My friend Ron Tite argues persuasively with a TON of amazing case studies that aligning purpose with action is the best way to grow. I agree.
My quote on the back cover reads: "Hilarious, poignant, ultra-modern, and urgent. This is the business leadership book you can’t put down, and will never forget."
The Power of the Human Touch in the Age of Automation
I’ve spent my entire career helping businesses succeed by identifying what everybody else is doing (or likely to do) and teaching them to do something else instead.
It’s like the George Costanza method of competitive differentiation.
It works best in times when competitors flock to a trend that customers don’t actually care about, or desire. Times of misalignment between company desire and customer desire are massive growth opportunities if you can pursue an opposing strategy.
I believe one of those opportunities is upon us, right now.
There is no question - in my mind - that all companies will embrace AI at some level. The efficiency gains are too profound to ignore AI completely. Embrace of this transformative technology is essentially an existential requirement.
But, what then?
No less a stakeholder than Microsoft CEO Satya Nadella also believes that it will be difficult to stand out with AI, remarking recently: “As AI gets more efficient and accessible, we will see its use skyrocket, turning it into a commodity.”
This always happens with technology over time.
After all, today it’s rare to hear: “you should see this amazing website this company has” or “you won’t believe their mobile app!” But in the past, you did hear those utterances. A lot.
So when everybody embraces AI and correspondingly becomes more and more efficient, how do you stand out from the pack?
By keeping it real and keeping it human.
Your “brand” is what people say about you when you’re not around.
I’ve worked in word of mouth marketing long enough to know that while some companies will create some chatter about AI implementation for a couple years (heck, I talk about them here and on stage)…medium and long-term, AI use cases will become commoditized and therefore not an engine of conversation.

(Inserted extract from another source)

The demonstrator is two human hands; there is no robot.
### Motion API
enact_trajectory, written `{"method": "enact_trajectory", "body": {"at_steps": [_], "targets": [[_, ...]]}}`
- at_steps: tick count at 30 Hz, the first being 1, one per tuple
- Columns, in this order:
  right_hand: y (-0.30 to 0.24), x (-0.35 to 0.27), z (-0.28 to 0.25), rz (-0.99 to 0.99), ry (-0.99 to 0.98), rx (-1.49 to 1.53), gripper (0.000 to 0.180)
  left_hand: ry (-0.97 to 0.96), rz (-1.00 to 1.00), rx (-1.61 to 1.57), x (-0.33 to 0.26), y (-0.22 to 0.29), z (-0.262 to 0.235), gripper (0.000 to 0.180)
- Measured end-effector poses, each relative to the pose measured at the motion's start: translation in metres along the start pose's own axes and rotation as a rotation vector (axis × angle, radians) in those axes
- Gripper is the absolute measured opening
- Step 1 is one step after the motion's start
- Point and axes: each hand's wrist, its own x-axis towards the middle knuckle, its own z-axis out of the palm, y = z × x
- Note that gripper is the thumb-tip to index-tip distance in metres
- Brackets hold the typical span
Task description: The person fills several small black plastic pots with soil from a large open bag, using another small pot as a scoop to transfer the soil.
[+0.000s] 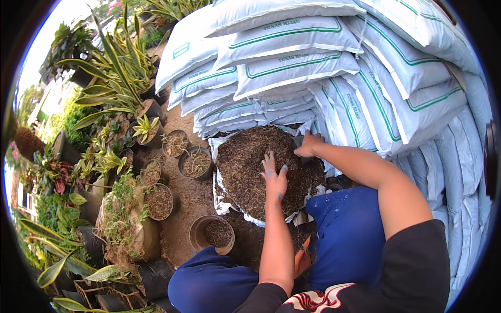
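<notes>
A heap of dark brown potting soil (245, 151) fills an opened white sack (223, 201) on the ground in front of me. My left hand (274, 176) lies on the soil, palm down, its fingers spread and blue smears on the skin. At the right side of the heap, my right hand (309, 145) grips the edge of a dark plastic planting bag (298, 142). That bag leans on the soil, and most of its shape is hidden by the hand and the heap.
White sacks with green lines (292, 39) are piled high behind and to the right. Left of the soil stand pots, among them a brown pot (198, 236) partly filled with soil and a black pot (183, 169). Snake plants (112, 68) and other greenery line the left.
</notes>
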Motion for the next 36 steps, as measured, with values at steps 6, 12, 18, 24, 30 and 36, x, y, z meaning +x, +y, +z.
{"method": "enact_trajectory", "body": {"at_steps": [6,12,18,24,30,36], "targets": [[0.002,-0.010,-0.017,0.017,0.009,0.287,0.099,0.186,-0.006,-0.105,-0.006,0.008,-0.005,0.059],[-0.020,-0.059,-0.037,-0.261,0.159,0.245,0.098,0.570,-0.069,-0.342,-0.013,-0.008,-0.033,0.047],[-0.041,-0.107,-0.049,-0.820,0.427,0.000,0.088,0.781,-0.128,-0.517,-0.023,-0.030,-0.050,0.035],[-0.077,-0.108,-0.054,-0.937,0.618,-0.099,0.086,0.771,-0.302,-0.214,-0.030,-0.026,-0.052,0.025],[-0.087,-0.039,-0.036,-0.683,0.582,-0.063,0.089,0.754,-0.384,-0.129,-0.023,-0.026,-0.048,0.051],[-0.078,0.019,-0.020,-0.377,0.401,-0.073,0.099,0.680,-0.380,-0.306,-0.017,-0.046,-0.076,0.063]]}}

What’s fascinating me right now are scenarios where businesses are embracing manifestly analog, inefficient, human-powered customer interaction. They are zigging while everyone else is AI zagging.
One of my favorite examples is the information desk at Melton Student Center at Auburn University.

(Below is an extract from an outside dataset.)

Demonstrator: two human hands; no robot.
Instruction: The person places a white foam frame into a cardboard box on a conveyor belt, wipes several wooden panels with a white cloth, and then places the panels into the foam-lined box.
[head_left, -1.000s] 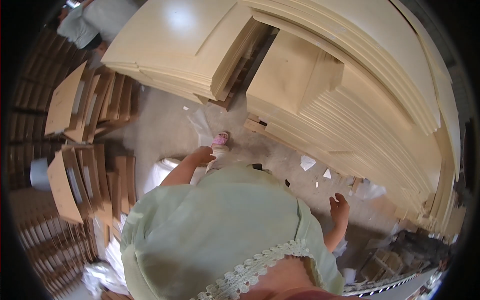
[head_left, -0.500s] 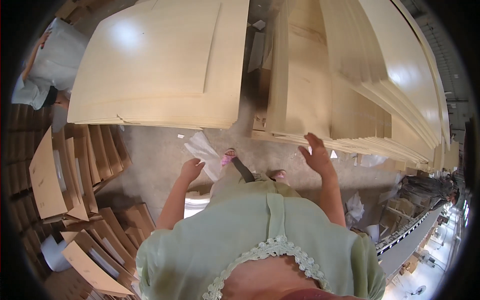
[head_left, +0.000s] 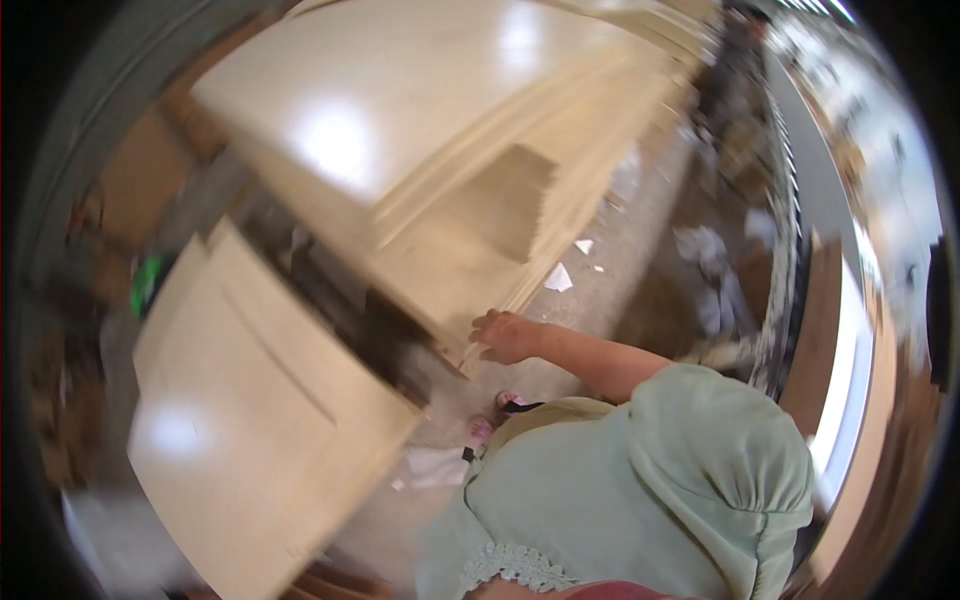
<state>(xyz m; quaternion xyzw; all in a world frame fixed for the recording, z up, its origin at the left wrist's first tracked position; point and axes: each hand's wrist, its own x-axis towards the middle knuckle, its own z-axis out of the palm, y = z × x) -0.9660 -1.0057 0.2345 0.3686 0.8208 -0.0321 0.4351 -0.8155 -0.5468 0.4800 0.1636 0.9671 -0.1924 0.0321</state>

The no-cost phone line has been a resource for Auburn students and local residents continuously for 72 years.
The students who work the phone line answer ANY question that comes in:
“What’s the average cost of an acre of land in Texas?”
“What do I do if there’s a snake in my house?”

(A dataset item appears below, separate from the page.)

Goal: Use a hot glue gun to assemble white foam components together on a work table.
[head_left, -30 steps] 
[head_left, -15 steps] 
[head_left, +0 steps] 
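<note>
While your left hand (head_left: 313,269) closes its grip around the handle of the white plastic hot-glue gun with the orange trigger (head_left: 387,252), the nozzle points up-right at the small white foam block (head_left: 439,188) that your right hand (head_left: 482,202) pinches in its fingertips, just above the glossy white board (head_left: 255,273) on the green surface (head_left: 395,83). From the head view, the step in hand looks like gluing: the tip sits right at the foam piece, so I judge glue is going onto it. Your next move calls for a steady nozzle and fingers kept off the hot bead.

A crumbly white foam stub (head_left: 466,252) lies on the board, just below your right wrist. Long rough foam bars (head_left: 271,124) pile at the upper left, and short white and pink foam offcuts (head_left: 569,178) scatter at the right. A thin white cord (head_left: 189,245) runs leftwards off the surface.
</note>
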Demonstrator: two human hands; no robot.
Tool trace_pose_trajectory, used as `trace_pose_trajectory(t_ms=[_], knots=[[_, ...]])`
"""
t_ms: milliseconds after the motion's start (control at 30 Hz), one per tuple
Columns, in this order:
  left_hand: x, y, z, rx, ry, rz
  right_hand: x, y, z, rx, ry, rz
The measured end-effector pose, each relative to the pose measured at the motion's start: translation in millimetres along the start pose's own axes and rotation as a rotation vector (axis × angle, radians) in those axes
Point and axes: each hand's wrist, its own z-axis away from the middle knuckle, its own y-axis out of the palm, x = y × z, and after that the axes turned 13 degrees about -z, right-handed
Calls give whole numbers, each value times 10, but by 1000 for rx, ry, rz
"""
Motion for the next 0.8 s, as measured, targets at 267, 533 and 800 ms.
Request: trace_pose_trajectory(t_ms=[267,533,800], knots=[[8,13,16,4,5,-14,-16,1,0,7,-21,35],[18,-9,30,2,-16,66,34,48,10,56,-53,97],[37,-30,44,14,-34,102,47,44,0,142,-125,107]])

“What’s the customer service number for Costco?”
And SO MANY more.
The Auburn phone line is the Internet for people that don’t have the Internet (that’s 2.6 billion people, worldwide).
If you call this phone line - and I sincerely hope you do at (334) 844-4344 and receive an answer to some obscure or mundane query, what are the chances you’ll tell someone else about that experience?
Pretty darn high, I’ll wager.
What are the chances you’ll tell someone about an accurate chatbot (especially once everybody is using ChapGPT or Perplexity daily)
Near zero?
Keep it real.
Find ways to insert humanity back into your customer experiences. Not at the expense of AI adoption, but alongside it.
As the human touch gets less and less common, its impact on the psychology and loyalty of your customers will get more and more significant.